Just like the yugas. Even within Kali Yuga there can be an uptrend amd an Age of Enlightenment.
Or not. You can get the opposite – a downtrend in the midst of five great years.
It is a property displayed by fractals.
And I knew it must be a function of consciousness the moment I discovered James Gleick’s book, Chaos , twenty years ago.
How something looks at one magnification, is how it looks at another power.
The Man in the Moon is nothing but large craters seen from Earth.
Land a lunar module on the surface and you see yet another set of craters.
The mathematician who formalized all this is Benoit Mandelbroit.
When he graphed the equations he revealed the startling beautiful image I’ve posted here.
Turns out fractals are a powerful descriptor of Nature and thus the Way of the Tao.
The anatomy of our lungs is fractal.
The beating of our heart is fractal.
The behavior of the stock market is fractal.
And I can only imagine that Yugas themselves are fractal in their structure.
We can become enlightened in the depths of Kali Yuga.
Our lives can be in an up-trend, even when the day seems to have gone all wrong.
The thing about fractals that really struck me, is that as a computer draws out these beautiful, mandala like patterns, (which are plotted out dot by dot)
each bit of color is placed upon the page in a seemingly random or chaotic order.
Standing at the last point plotted,
you would never guess where the next dot will be placed.
And that to me is where we stand each moment in the Now.
Standing in complete Presence we stand with that which simply Is,
Without any preconception of what the next moment will bring.
Adya repeatedly says, the more enlightened you become, the less and less you know.
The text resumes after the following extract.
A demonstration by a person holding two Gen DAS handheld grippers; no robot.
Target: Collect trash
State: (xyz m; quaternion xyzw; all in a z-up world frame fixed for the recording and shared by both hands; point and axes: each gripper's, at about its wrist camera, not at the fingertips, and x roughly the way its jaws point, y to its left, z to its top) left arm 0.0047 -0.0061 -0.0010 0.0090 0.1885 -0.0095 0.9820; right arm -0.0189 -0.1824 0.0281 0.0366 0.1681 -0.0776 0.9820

And somehow I am picturing that as standing right on the edge of this cliff looking out into Nothingness…
which, is not at all unlike staring at that last price bar of a stock chart.
As I ponder past performance, and wonder whether I have interpreted the signs correctly,
Should I sell, or buy or hold?
I find myself staring right into the Void.
The daily-do of technical analysis has opened out into my Cosmic quest,
and I begin to hear the whispers
lines from Adyashanti’s unfinished poem,
Listen now, or lose your life, for what I have to say is what you have imagined in quiet moments but have failed to realize in full. Perhaps you were too timid or astonished at the critical moments, or couldn’t find the courage to step through the veil of your frail life when the door was opened for you…
Or perhaps you wanted to keep your life as your own, and chose to hold onto a few pennies when you could have had gold. No matter, for yesterday has passed into the dust of remembered dreams, and tomorrow’s story is yet to be written…
Stand with me here at the precipice and take my hand in yours, for I am good company to those ready to depart familiar ground. If not, then let loose of my hand now and take that of a more familiar companion. For where we stand is known, but our next step will not be—nor the one after or the one after that.
…lift your foot together with mine and we will step off the well-trodden paths and into the uncharted woods where the essence of things lies waiting for you to open your eyes.